▶ **ACTIVITY**
Every line in the data below from the one containing "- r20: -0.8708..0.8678" down to the one containing "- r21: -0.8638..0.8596", both included, must be retyped exactly; no other line is to appear.

Records drawn from a dataset:
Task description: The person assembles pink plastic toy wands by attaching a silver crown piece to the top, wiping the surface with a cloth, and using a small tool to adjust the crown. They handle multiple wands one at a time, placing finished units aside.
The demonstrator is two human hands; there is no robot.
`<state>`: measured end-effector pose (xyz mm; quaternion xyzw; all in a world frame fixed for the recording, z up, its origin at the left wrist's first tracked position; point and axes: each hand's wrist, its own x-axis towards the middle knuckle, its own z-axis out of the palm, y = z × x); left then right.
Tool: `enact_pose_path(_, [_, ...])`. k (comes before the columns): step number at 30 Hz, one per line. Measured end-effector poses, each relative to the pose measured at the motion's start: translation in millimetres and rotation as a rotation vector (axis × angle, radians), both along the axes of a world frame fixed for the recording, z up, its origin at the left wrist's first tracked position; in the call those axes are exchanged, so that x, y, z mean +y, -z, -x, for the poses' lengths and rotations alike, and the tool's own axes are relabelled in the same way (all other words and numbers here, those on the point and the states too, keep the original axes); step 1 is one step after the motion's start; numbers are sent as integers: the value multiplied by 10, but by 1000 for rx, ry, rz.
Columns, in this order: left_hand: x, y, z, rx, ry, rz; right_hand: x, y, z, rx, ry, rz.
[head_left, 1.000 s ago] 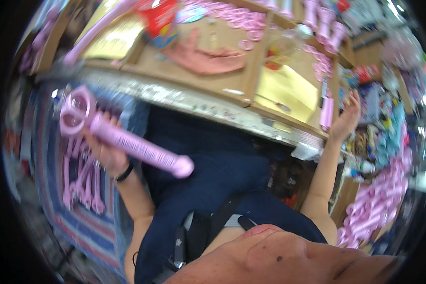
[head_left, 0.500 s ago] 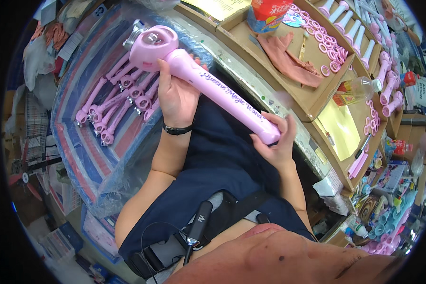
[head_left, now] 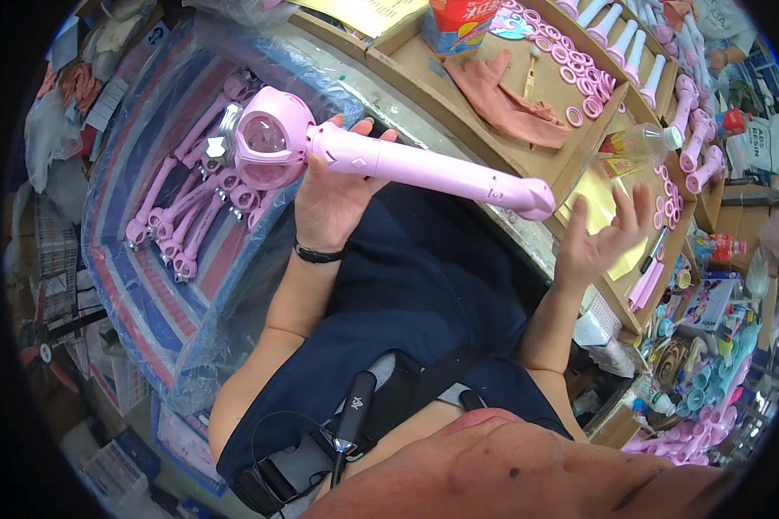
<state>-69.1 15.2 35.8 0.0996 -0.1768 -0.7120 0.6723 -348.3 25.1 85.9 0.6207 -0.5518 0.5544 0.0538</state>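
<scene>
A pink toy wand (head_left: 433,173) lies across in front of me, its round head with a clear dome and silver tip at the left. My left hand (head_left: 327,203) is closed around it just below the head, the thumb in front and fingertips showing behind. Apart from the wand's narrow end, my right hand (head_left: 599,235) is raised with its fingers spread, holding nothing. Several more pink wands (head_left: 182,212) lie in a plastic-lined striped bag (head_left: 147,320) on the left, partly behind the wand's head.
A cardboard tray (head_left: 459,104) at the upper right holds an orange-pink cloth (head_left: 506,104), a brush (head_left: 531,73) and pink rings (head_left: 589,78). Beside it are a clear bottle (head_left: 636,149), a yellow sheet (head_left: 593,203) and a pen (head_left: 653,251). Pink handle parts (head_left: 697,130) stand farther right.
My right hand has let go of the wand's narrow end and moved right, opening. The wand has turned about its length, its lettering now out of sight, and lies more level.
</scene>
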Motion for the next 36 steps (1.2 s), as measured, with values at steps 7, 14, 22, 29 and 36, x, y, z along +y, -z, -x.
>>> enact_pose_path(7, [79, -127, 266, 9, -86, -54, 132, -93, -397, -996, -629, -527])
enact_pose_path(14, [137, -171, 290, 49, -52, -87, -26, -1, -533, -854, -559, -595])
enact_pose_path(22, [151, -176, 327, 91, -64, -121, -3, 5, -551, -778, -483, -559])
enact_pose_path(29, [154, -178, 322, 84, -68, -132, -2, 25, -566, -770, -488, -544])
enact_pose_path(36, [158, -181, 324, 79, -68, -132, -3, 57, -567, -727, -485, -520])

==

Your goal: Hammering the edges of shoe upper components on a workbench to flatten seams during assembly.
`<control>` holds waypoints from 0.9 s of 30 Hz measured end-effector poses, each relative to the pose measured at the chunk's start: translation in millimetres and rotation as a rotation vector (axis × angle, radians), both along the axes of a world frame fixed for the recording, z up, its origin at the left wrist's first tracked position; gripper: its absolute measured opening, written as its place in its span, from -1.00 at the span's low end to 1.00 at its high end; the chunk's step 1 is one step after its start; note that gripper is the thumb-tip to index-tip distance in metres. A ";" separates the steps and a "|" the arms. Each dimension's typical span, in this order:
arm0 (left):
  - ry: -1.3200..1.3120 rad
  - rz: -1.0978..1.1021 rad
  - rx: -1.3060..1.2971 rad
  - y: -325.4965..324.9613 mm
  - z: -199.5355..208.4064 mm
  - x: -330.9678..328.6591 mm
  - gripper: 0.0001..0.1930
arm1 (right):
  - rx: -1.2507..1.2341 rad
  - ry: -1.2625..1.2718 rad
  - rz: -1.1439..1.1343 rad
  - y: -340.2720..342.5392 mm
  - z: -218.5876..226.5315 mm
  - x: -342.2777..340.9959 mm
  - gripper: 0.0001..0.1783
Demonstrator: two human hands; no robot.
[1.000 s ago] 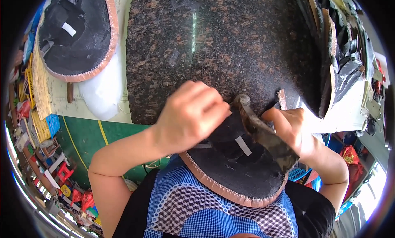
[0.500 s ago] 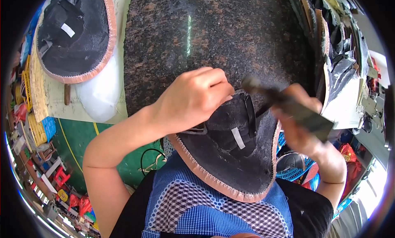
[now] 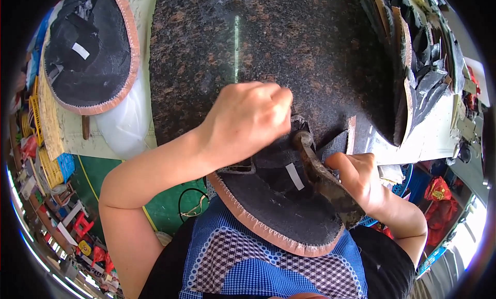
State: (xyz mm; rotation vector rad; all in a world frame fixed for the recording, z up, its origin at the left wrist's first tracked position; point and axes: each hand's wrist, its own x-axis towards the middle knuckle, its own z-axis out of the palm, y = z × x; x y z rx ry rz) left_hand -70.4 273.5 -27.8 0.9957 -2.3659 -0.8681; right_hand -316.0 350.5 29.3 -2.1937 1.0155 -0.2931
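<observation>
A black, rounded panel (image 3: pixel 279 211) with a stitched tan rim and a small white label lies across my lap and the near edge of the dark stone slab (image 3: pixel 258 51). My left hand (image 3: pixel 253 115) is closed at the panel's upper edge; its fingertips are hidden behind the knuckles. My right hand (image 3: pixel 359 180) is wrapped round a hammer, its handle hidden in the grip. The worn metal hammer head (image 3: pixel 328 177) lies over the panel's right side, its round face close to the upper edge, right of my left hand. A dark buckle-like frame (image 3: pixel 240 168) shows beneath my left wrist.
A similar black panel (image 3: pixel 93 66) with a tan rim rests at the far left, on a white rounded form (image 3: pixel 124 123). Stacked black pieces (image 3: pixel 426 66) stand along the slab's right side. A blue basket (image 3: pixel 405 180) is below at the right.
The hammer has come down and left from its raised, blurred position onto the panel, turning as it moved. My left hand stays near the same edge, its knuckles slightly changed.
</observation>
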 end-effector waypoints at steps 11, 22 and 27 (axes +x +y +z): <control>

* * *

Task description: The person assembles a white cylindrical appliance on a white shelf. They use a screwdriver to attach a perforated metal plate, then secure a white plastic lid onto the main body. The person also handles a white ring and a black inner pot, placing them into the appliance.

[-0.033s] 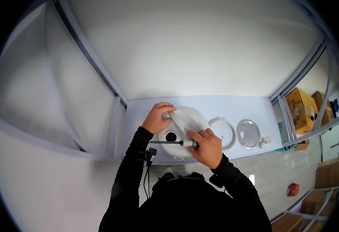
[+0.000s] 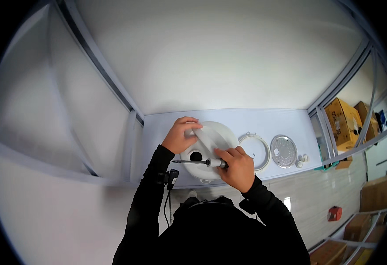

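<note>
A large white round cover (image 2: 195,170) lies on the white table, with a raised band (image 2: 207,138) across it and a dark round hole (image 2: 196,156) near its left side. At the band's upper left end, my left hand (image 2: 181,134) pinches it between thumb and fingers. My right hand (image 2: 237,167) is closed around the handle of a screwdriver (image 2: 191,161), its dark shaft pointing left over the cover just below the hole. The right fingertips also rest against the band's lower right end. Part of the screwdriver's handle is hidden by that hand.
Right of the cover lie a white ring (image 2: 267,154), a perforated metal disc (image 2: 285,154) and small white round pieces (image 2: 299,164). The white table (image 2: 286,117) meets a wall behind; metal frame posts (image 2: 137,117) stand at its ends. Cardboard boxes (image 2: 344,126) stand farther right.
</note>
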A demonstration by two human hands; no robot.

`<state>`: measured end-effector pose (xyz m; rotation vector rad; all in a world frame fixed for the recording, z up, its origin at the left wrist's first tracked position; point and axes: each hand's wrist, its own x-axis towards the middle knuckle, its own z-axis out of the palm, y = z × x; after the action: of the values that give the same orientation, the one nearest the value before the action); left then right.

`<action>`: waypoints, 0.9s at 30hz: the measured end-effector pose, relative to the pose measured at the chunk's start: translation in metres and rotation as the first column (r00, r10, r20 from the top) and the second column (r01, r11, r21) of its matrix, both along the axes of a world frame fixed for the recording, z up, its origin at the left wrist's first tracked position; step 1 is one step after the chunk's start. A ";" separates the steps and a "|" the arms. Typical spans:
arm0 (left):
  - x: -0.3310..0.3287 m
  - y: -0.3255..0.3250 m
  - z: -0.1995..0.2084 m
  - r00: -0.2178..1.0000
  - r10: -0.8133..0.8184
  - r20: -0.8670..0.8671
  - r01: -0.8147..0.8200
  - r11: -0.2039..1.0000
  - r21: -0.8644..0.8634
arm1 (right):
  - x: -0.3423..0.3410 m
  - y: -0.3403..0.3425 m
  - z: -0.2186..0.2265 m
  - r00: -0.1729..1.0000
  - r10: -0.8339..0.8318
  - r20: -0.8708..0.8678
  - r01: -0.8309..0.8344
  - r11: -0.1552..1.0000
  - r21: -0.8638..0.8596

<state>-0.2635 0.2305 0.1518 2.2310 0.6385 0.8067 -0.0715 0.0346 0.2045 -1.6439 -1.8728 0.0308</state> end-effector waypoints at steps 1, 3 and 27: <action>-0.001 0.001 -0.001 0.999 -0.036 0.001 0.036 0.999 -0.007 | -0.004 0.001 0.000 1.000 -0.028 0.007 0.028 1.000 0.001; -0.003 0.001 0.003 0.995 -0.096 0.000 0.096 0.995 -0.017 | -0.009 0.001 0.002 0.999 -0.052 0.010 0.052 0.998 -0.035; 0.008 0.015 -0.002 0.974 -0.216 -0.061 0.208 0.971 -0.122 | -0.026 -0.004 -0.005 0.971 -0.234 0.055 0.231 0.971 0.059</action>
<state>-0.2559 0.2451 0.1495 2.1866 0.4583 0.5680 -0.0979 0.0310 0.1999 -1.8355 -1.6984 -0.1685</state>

▶ **EXERCISE OUTPUT**
  - r20: -0.8708..0.8678
  - r01: -0.8309..0.8344
  - r11: -0.1552..1.0000
  - r21: -0.8638..0.8596

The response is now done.